*The task:* Reproduce each line below without any alteration.

*Exercise data:*
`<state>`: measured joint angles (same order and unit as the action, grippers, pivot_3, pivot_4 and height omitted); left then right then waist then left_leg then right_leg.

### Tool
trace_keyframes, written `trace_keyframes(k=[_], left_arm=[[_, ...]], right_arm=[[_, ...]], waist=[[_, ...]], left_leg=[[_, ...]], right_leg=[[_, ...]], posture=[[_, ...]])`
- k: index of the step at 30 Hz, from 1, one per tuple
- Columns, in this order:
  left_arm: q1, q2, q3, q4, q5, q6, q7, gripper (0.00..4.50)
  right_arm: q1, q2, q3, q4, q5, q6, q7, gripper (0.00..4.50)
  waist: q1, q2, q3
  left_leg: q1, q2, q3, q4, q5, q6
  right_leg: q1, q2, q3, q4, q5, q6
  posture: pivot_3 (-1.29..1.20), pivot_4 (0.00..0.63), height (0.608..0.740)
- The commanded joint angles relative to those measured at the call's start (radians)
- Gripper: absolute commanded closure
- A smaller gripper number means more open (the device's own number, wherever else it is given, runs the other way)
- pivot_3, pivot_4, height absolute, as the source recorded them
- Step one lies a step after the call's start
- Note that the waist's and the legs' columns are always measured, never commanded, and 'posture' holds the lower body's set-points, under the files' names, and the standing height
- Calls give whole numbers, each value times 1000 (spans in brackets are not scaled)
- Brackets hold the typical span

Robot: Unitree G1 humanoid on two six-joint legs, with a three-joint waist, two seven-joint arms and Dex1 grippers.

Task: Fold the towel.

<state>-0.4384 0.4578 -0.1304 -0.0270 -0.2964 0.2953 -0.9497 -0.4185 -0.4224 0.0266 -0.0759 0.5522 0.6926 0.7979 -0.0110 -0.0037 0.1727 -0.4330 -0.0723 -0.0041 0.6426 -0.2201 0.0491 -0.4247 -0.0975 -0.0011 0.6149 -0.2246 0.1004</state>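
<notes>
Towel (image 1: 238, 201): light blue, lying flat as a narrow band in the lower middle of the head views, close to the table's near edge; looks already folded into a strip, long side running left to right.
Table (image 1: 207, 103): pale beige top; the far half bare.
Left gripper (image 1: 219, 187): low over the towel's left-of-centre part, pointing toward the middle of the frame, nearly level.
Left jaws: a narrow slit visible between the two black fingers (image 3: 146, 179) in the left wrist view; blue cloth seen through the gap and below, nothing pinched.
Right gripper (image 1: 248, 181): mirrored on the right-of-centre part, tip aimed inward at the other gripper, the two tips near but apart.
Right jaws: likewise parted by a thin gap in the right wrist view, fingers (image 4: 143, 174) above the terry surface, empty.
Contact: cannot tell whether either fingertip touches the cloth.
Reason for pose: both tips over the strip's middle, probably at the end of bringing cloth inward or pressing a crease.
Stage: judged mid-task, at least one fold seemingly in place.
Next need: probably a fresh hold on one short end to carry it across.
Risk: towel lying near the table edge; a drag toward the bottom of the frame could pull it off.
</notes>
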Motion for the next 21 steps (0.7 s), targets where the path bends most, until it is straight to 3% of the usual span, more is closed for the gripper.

*The answer:*
`<state>`: measured joint angles (same order and unit as the action, grippers, pivot_3, pivot_4 and height omitted); left then right then waist then left_leg then right_leg.

### Tool
trace_keyframes, written `trace_keyframes(k=[_], left_arm=[[_, ...]], right_arm=[[_, ...]], waist=[[_, ...]], left_leg=[[_, ...]], right_leg=[[_, ...]], posture=[[_, ...]])`
- k: index of the step at 30 Hz, from 1, one per tuple
- Columns, in this order:
  left_arm: q1, q2, q3, q4, q5, q6, q7, gripper (0.00..4.50)
  right_arm: q1, q2, q3, q4, q5, q6, q7, gripper (0.00..4.50)
  waist: q1, q2, q3
  left_leg: q1, q2, q3, q4, q5, q6
  right_leg: q1, q2, q3, q4, q5, q6
  posture: pivot_3 (-1.29..1.20), pivot_4 (0.00..0.63), height (0.608..0.740)
- The commanded joint angles relative to those measured at the call's start (radians)
- Gripper: absolute commanded closure
- A smaller gripper number means more open (the device's own number, wherever else it is given, runs the other way)
- pivot_3, pivot_4, height absolute, as the source recorded them
- Step one lies a step after the call's start
- Note that the waist's and the legs' columns are always measured, never commanded, and 'posture' holds the lower body's set-points, under the files' names, and the standing height
- Calls give whole numbers, each value times 1000 (spans in brackets are not scaled)
- Brackets hold the typical span

Robot: Unitree G1 humanoid on two six-joint legs, with a three-joint waist, two seven-joint arms and Dex1 grippers.

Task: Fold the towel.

<state>-0.4384 0.4578 -0.1304 -0.0270 -0.2964 0.2953 -0.9497 -0.4185 -0.4224 0.0266 -0.0759 0.5522 0.6926 0.7979 -0.0110 -0.0037 0.1727 -0.4330 -0.0723 -0.0041 0.6426 -0.2201 0.0491 -0.4247 -0.0975 -0.0011 0.6149 -0.2246 0.1004</state>
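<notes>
Towel (image 1: 238, 201): light blue, lying flat as a narrow band in the lower middle of the head views, close to the table's near edge; looks already folded into a strip, long side running left to right.
Table (image 1: 207, 103): pale beige top; the far half bare.
Left gripper (image 1: 219, 187): low over the towel's left-of-centre part, pointing toward the middle of the frame, nearly level.
Left jaws: a narrow slit visible between the two black fingers (image 3: 146, 179) in the left wrist view; blue cloth seen through the gap and below, nothing pinched.
Right gripper (image 1: 248, 181): mirrored on the right-of-centre part, tip aimed inward at the other gripper, the two tips near but apart.
Right jaws: likewise parted by a thin gap in the right wrist view, fingers (image 4: 143, 174) above the terry surface, empty.
Contact: cannot tell whether either fingertip touches the cloth.
Reason for pose: both tips over the strip's middle, probably at the end of bringing cloth inward or pressing a crease.
Stage: judged mid-task, at least one fold seemingly in place.
Next need: probably a fresh hold on one short end to carry it across.
Risk: towel lying near the table edge; a drag toward the bottom of the frame could pull it off.
</notes>
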Motion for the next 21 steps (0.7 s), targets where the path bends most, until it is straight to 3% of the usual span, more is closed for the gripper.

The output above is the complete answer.